**WORK TASK**. Leave out the pictures and output exactly the lines below from the one with "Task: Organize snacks" down to the one with "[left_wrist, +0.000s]", both of them included.

**SOURCE MATERIAL**.
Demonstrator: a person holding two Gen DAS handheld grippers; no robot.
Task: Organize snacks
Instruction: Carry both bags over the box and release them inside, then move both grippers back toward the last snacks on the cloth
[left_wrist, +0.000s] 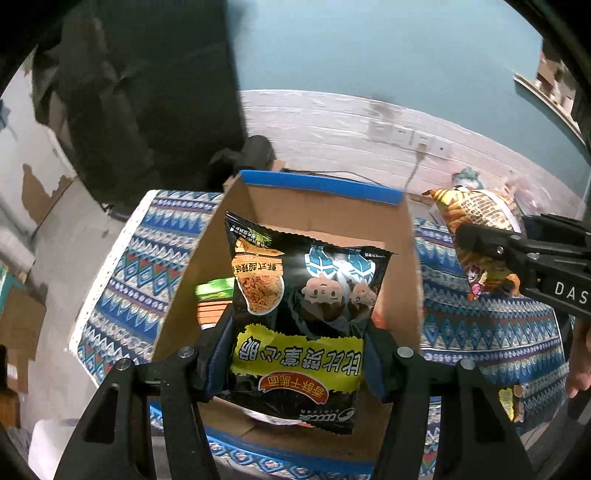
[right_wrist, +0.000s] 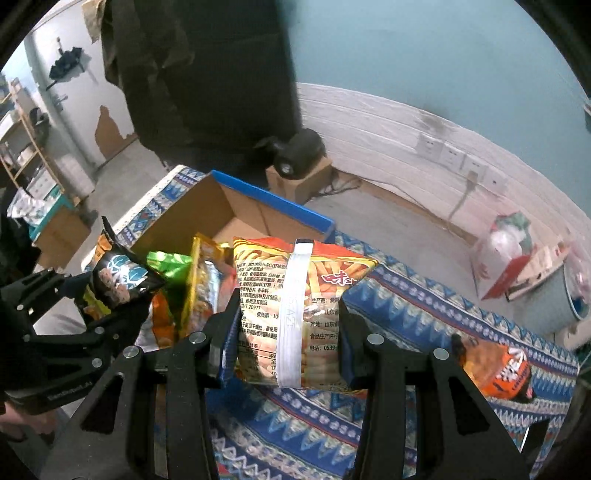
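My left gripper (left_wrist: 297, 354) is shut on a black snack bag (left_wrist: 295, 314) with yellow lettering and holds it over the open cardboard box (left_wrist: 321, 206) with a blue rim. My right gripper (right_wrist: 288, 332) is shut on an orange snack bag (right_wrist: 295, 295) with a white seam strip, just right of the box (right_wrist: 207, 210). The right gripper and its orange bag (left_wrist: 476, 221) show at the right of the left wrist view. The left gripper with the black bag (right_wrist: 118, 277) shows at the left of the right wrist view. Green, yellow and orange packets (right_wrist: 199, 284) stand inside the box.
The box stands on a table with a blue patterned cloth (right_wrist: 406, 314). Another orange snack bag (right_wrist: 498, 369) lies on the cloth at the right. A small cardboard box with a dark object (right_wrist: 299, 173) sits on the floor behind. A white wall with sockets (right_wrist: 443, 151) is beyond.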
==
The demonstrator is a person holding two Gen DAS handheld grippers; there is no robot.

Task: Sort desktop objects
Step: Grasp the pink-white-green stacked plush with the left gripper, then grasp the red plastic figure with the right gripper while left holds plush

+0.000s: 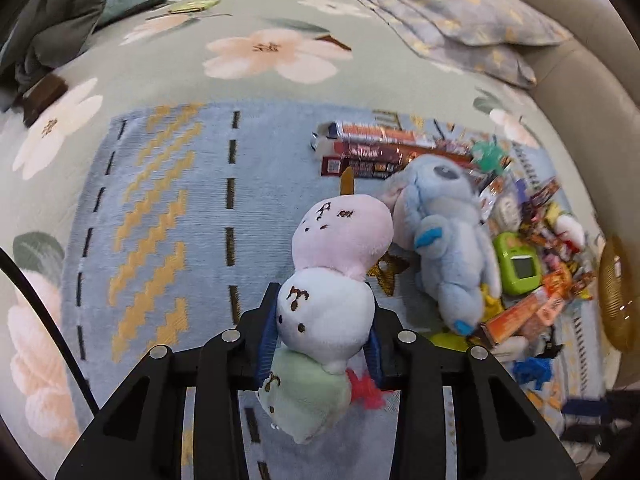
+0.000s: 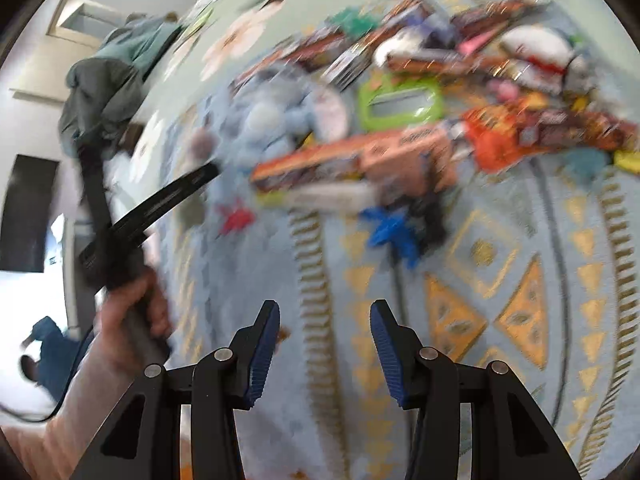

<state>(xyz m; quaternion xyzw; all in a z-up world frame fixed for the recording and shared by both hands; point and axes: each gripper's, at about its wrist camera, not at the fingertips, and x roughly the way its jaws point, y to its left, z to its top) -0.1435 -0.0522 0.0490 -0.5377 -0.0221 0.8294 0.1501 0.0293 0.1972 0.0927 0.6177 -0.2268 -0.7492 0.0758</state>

**OUTPUT FOR THIS TASK**.
Task: Organize snacks
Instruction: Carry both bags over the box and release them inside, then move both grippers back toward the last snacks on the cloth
[left_wrist, +0.000s] 

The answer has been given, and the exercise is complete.